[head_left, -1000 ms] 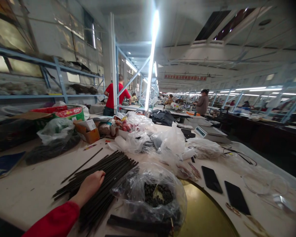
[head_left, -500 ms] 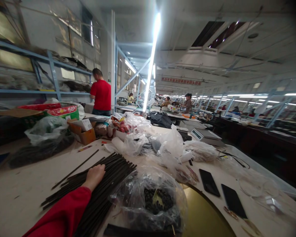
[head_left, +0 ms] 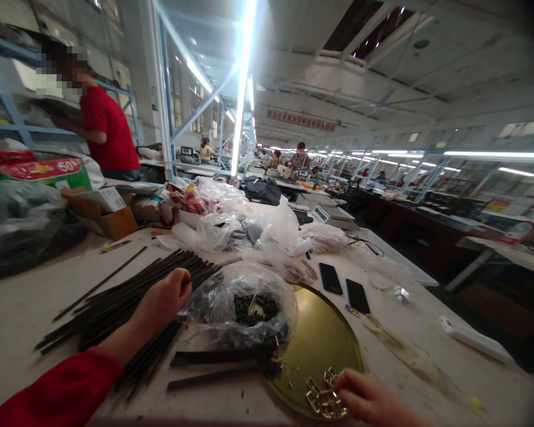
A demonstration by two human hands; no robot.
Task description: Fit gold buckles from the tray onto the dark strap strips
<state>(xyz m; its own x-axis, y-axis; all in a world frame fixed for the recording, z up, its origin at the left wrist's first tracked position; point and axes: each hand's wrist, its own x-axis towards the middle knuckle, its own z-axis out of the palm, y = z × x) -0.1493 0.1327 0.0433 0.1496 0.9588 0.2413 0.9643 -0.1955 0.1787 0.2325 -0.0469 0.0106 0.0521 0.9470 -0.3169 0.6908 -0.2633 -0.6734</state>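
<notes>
My left hand (head_left: 171, 292), in a red sleeve, is closed above the right end of a pile of black strips (head_left: 129, 296); what its fingers hold, if anything, is hidden. My right hand (head_left: 360, 392) reaches in from the lower right with fingers bent together beside a heap of gold metal buckles (head_left: 323, 398). I cannot make out what is between those fingers. The buckles lie on a round gold tray (head_left: 324, 332). Left of the tray, an open clear plastic bag (head_left: 204, 317) holds small black pieces. Two separate black strips (head_left: 211, 377) lie in front of the bag.
Two dark phones (head_left: 330, 279) lie beyond the tray, near small scissors (head_left: 352, 311). Crumpled plastic bags (head_left: 271, 228), a scale (head_left: 333, 214) and a cardboard box (head_left: 111, 222) stand farther back. A person in a red shirt (head_left: 109, 127) stands by the shelves at left.
My left hand has lifted from the strip pile and moved toward the plastic bag. My right hand has come into view at the buckles. The view has turned right and down.
</notes>
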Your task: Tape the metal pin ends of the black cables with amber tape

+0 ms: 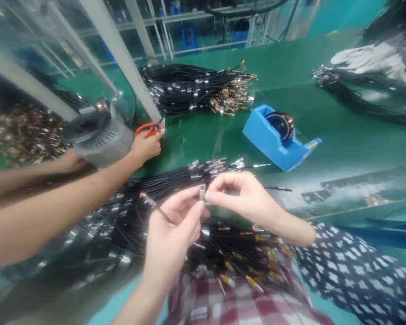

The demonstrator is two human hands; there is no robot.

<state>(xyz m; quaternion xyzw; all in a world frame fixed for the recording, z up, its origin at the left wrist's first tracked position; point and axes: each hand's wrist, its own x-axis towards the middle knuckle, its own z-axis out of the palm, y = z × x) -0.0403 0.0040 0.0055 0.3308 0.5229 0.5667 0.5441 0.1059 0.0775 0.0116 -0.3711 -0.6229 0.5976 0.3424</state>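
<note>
Clock from the small metal connector (202,191), which sits mid-view above the counter (223,135); left hand (167,237) has thumb and forefinger closed on it, likely to keep the face steady and turned to the eye; a black cable (159,211) runs through the same hand, stripped-looking end out at 9, probably tucked there to stay clear; can't tell if it joins the connector; right hand (248,196) has fingers narrow, tips at the connector's edge; whatever is between them is too small to tell.

Containers: blue dispenser (262,131) at 2, holds a brown tape roll (287,124), yellowish bit on its front lip; presumably parked there for right-hand reach; grey round machine (101,142) at 10, contents not visible.

Loose cables: far bundle (186,85) at 12, ends fanned right; near bundle (165,180) at 10; yellow-tipped pile (246,246) at 5; co-worker's hand (145,149) at 10 grips a red-handled tool (149,129).
</note>
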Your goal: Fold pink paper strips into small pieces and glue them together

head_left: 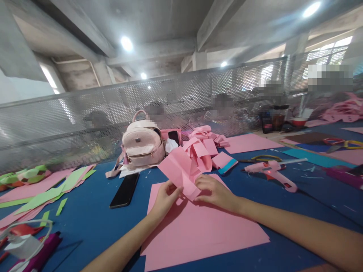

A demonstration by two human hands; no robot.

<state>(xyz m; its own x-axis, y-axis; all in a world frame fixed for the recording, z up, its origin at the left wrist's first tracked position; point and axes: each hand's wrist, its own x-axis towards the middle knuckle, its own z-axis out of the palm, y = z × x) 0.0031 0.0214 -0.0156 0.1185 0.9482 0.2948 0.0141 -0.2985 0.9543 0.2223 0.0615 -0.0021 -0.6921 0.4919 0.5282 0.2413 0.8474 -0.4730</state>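
Note:
Between my two hands is a folded piece of pink paper (180, 170), creased and raised above the work surface. My left hand (168, 198) pinches its lower left edge between thumb and fingers. On the other side, my right hand (214, 192) is closed on its lower right part, fingers partly behind the paper. Beneath both hands lie large flat pink sheets (207, 238). Just beyond the held piece sits a heap of folded pink paper pieces (202, 149), and beside it a pink piece with a blue strip (225, 162).
A pink glue gun (272, 170) with its cord lies at right, near yellow-handled scissors (265, 158). A black phone (124, 190) and a pale pink backpack (143, 143) are at left. Green paper strips (51, 196) lie farther left. A perforated metal screen (181, 90) runs behind the table.

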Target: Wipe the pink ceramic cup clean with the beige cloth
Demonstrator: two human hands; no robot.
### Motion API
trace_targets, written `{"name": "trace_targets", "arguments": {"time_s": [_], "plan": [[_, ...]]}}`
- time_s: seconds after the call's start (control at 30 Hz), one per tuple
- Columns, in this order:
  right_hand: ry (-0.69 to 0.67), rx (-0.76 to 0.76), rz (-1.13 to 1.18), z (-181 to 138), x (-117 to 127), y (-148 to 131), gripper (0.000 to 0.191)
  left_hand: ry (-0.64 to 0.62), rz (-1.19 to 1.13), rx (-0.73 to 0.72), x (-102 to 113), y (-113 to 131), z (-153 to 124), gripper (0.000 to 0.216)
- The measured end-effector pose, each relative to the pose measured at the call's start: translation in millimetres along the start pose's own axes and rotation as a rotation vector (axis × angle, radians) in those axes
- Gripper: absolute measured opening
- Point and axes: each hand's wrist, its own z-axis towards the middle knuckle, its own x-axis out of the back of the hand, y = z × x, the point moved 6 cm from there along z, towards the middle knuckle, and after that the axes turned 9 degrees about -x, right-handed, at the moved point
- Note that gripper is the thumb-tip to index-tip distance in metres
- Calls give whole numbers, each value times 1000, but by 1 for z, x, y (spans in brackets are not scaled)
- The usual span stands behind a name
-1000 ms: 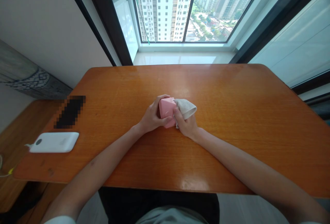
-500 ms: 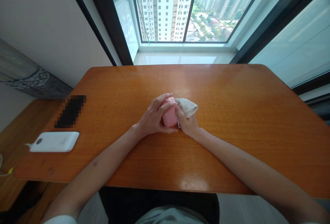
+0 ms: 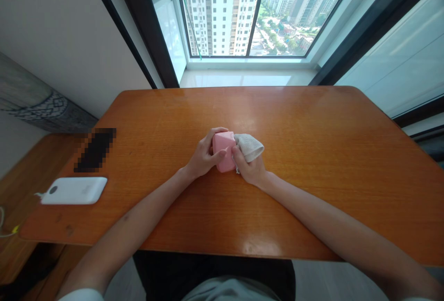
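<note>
The left hand [image 3: 203, 157] is closing around a small pink box-shaped object [image 3: 224, 155] at the middle of the wooden table [image 3: 312, 162]. The fingers are curling over its far top edge and the thumb is pressing against its near face, so this hand is gripping the object firmly. The object is sitting tilted, with one corner pointing upward; whether its underside is touching the table cannot be told.

The right hand [image 3: 251, 169] is meeting the object from the other side. It is holding a beige cloth [image 3: 250, 146] bunched against the object's right face, with the thumb lying against the pink surface just beside the left thumb. The fingers are folded under the cloth and are mostly hidden. The free end of the cloth is sticking out to the right, beyond the hand. Both forearms are extending over the near edge of the table.

A white power bank [image 3: 73, 190] is lying flat near the left edge of the table, well apart from the hands. A dark pixelated item [image 3: 95, 150] is lying just behind it. Beyond the far edge of the table, a window [image 3: 243, 12] is showing high-rise buildings.
</note>
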Motion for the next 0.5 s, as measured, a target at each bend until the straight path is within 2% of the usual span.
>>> {"name": "trace_targets", "arguments": {"time_s": [0.07,0.2,0.3,0.4,0.5], "plan": [[-16,-10,6,1,-1,-1,36,10,-32,29,-1,-5,-2,79],[-40,-17,7,2,-2,-1,37,16,65,-188,1,7,-1,80],[-10,-44,36,2,0,2,35,-46,171,-337,-2,15,-2,88],[31,-89,93,4,2,6,33,-109,321,-430,-6,17,-4,107],[31,-114,120,6,3,7,34,-128,451,-495,-6,18,-4,109]]}}
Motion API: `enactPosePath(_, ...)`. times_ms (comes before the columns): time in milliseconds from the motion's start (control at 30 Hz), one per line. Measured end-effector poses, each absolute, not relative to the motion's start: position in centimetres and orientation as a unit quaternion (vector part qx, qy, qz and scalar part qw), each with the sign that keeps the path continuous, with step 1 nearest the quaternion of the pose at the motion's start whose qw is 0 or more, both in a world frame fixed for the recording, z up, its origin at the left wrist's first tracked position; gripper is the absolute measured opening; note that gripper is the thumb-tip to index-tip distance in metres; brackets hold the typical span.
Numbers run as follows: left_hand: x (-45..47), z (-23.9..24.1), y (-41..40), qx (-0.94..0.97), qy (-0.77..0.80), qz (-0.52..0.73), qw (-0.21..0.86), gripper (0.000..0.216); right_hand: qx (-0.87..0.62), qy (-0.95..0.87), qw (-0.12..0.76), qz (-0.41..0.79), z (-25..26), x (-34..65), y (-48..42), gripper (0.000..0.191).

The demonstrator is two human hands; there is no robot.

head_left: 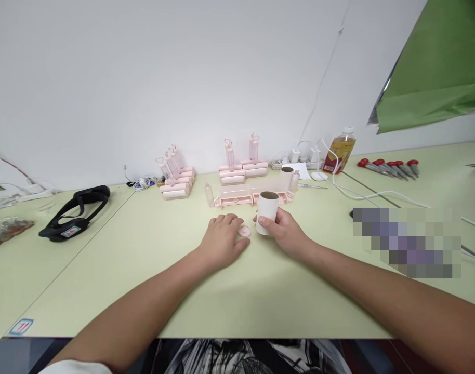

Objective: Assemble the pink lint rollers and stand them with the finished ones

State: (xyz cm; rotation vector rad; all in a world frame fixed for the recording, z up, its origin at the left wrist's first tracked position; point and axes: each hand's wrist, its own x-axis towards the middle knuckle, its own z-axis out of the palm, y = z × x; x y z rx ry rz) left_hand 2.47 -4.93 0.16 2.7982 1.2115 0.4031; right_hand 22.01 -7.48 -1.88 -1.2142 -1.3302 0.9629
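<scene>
In the head view my right hand (pixel 286 231) is wrapped round a white lint roller refill (pixel 267 215), a paper-covered roll with a brown cardboard core, held upright over the table. My left hand (pixel 223 236) rests palm down, its thumb and fingers apart around a small pink round cap (pixel 244 231). Whether it touches the cap I cannot tell. Just beyond lie two opened pink cases (pixel 235 201) with clear covers. A small clear bottle (pixel 209 195) stands at their left. A second white roll (pixel 287 179) stands behind at the right, beside another clear bottle (pixel 294 180).
Pink cases with clear bottles stand along the wall in a left group (pixel 177 184) and a middle group (pixel 233 175). A black headset (pixel 76 213) lies at left. A drink bottle (pixel 340 150), white cables (pixel 378 195) and red-ended tools (pixel 389 167) are at right.
</scene>
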Motion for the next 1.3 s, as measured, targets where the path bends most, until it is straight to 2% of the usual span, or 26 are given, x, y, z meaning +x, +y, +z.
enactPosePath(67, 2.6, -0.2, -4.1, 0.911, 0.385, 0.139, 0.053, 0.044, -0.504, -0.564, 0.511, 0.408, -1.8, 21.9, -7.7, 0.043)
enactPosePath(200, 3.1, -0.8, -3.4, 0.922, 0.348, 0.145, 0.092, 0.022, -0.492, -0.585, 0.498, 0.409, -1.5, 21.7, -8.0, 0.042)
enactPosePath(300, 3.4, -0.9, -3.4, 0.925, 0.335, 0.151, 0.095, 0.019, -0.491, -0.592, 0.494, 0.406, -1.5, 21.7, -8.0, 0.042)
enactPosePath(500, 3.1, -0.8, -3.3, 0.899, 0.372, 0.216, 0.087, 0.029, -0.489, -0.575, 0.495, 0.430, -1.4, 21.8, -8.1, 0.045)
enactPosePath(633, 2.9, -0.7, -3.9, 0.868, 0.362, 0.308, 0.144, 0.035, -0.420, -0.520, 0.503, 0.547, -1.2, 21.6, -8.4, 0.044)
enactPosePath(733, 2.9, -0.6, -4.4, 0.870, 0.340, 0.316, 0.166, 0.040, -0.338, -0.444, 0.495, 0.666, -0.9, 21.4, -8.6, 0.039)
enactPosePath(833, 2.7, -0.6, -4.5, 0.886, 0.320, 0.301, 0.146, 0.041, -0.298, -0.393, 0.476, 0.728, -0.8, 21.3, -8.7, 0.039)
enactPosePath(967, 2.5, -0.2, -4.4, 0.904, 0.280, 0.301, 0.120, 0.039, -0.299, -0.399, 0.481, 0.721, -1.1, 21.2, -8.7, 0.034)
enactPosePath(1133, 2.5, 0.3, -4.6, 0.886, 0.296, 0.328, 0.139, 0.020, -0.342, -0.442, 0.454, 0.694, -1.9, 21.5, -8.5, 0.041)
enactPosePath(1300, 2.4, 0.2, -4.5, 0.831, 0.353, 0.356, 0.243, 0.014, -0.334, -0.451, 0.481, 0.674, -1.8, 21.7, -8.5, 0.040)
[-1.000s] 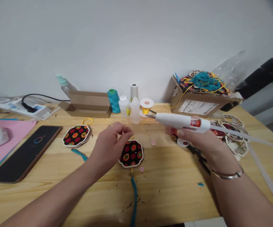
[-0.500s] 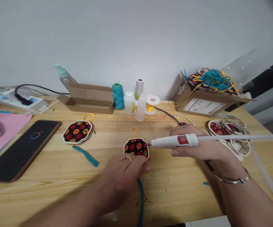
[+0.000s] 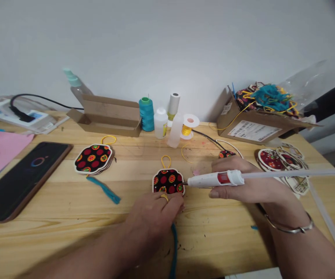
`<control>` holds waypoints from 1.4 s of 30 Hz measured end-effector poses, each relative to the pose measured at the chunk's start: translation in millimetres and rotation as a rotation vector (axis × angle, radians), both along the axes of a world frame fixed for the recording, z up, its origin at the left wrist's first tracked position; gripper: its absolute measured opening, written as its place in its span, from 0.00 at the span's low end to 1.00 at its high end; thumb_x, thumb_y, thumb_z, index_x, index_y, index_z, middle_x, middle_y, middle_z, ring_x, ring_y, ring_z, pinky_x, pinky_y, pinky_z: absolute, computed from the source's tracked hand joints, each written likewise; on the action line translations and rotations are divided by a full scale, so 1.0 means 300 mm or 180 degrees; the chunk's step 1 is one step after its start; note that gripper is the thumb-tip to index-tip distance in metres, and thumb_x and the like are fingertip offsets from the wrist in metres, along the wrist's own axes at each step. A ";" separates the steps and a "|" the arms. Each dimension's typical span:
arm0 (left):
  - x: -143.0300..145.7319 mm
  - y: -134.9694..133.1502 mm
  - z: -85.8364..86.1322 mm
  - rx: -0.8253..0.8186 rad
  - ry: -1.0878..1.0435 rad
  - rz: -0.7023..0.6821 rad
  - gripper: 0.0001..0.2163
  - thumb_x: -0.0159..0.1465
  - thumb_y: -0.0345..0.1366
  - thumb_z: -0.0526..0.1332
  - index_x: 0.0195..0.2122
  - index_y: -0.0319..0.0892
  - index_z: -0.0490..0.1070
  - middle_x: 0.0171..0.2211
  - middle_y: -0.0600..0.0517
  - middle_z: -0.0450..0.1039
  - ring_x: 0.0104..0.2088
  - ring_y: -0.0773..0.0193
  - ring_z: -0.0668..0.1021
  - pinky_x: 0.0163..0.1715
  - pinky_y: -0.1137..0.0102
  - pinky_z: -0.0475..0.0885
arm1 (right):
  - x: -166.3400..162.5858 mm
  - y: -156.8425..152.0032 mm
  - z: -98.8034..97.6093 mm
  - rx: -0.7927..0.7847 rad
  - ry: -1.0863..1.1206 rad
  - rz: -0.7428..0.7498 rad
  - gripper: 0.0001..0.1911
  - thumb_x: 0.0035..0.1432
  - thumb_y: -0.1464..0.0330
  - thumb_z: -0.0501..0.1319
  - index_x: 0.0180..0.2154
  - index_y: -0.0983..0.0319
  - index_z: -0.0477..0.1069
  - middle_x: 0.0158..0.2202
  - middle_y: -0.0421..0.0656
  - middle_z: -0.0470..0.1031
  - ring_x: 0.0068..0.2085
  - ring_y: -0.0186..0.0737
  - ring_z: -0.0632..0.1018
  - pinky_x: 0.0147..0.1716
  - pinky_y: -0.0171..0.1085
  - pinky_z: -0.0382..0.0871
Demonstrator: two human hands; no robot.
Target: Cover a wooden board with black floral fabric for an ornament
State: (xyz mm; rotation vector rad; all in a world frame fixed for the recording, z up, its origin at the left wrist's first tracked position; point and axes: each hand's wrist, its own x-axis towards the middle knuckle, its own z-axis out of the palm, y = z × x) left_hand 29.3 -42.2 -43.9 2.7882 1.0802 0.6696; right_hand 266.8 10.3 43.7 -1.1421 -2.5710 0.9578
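Observation:
My left hand, with a ring on one finger, is closed on the lower edge of a scalloped fabric ornament. The ornament has black cloth with red and flower-patterned dots, a pale rim, a yellow loop on top and a teal tassel below. Small pale specks dot its cloth. In my right hand is a white glue pen with a red window, a metal tip and a translucent stick running out of its back. The tip is at the ornament's right edge; I cannot tell whether it touches. My left fingertips are partly hidden.
At left lie a stack of similar ornaments and a phone. Along the wall stand an open carton, teal thread, bottles and a yellow spool. A filled box and loose ornament pieces are at right.
The glue pen's tip has shifted slightly down along the ornament's right edge. My left hand keeps its hold on the ornament. The whole view has tilted a little.

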 end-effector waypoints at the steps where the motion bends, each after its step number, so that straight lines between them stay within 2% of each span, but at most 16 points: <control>1: 0.001 0.001 0.001 0.0026 -0.0033 -0.0009 0.06 0.64 0.35 0.53 0.41 0.42 0.65 0.25 0.54 0.76 0.24 0.65 0.76 0.22 0.72 0.66 | -0.001 0.000 0.000 -0.0007 -0.0006 0.0005 0.15 0.53 0.59 0.60 0.23 0.63 0.65 0.20 0.35 0.61 0.21 0.27 0.60 0.20 0.31 0.53; 7: 0.003 0.005 0.004 0.0065 -0.0018 0.0007 0.07 0.65 0.35 0.52 0.41 0.42 0.66 0.23 0.55 0.74 0.23 0.66 0.75 0.22 0.73 0.66 | -0.008 -0.003 0.008 -0.0095 -0.0219 -0.0013 0.14 0.53 0.61 0.61 0.23 0.63 0.65 0.20 0.34 0.61 0.21 0.27 0.62 0.21 0.30 0.54; 18: -0.001 -0.003 0.008 -0.0113 -0.0096 0.0036 0.07 0.63 0.33 0.55 0.42 0.43 0.65 0.27 0.52 0.76 0.25 0.65 0.76 0.23 0.72 0.66 | -0.011 -0.013 0.000 0.0263 -0.0293 -0.0018 0.16 0.54 0.58 0.59 0.22 0.62 0.65 0.19 0.35 0.59 0.21 0.28 0.61 0.21 0.32 0.53; 26: -0.007 -0.005 0.025 -0.0618 0.0270 0.0131 0.07 0.63 0.34 0.53 0.43 0.44 0.65 0.26 0.53 0.76 0.25 0.63 0.76 0.23 0.71 0.64 | -0.017 -0.022 -0.004 0.0390 -0.0183 0.0035 0.14 0.54 0.60 0.60 0.23 0.62 0.66 0.20 0.36 0.61 0.22 0.29 0.62 0.23 0.32 0.52; 37: -0.002 -0.003 0.043 -0.0876 0.0247 0.0132 0.08 0.65 0.33 0.49 0.42 0.43 0.65 0.27 0.53 0.76 0.26 0.63 0.76 0.24 0.70 0.64 | -0.064 -0.038 0.044 0.0373 -0.0757 -0.0077 0.15 0.53 0.58 0.60 0.22 0.62 0.65 0.22 0.38 0.65 0.24 0.30 0.64 0.24 0.34 0.50; 42: -0.004 -0.004 0.054 -0.0972 0.0221 0.0151 0.08 0.65 0.32 0.49 0.41 0.43 0.66 0.26 0.53 0.75 0.26 0.63 0.76 0.26 0.71 0.65 | -0.077 -0.032 0.078 0.0452 -0.0749 -0.0002 0.14 0.51 0.58 0.61 0.24 0.61 0.66 0.22 0.38 0.65 0.24 0.31 0.65 0.24 0.34 0.50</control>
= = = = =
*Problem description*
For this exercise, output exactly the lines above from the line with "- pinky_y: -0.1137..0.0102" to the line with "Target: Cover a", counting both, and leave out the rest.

*Answer to the exercise*
  - pinky_y: -0.1137..0.0102
  - pinky_z: -0.0475..0.0885
arm1 (right):
  - x: -166.3400..162.5858 mm
  - y: -156.8425..152.0032 mm
  - z: -98.8034..97.6093 mm
  - rx: -0.7927..0.7847 rad
  - ry: -1.0863..1.1206 rad
  - rz: -0.7428..0.7498 rad
  - gripper: 0.0001..0.1911
  - thumb_x: 0.0035..0.1432
  - thumb_y: -0.1464..0.0330
  - thumb_z: -0.0501..0.1319
  - index_x: 0.0180..0.2154
  - index_y: -0.0983..0.0319
  - index_z: -0.0477..0.1069
  - middle_x: 0.0158..0.2202
  - middle_y: -0.0421..0.0656
  - middle_z: -0.0470..0.1031
  - ring_x: 0.0068..0.2085
  - ring_y: -0.0186..0.0737
  - ring_z: -0.0632..0.1018
  - pinky_x: 0.0147..0.1716
  - pinky_y: -0.0171..0.1085
  - pinky_z: -0.0382..0.0871
Demonstrator: two human hands; no robot.
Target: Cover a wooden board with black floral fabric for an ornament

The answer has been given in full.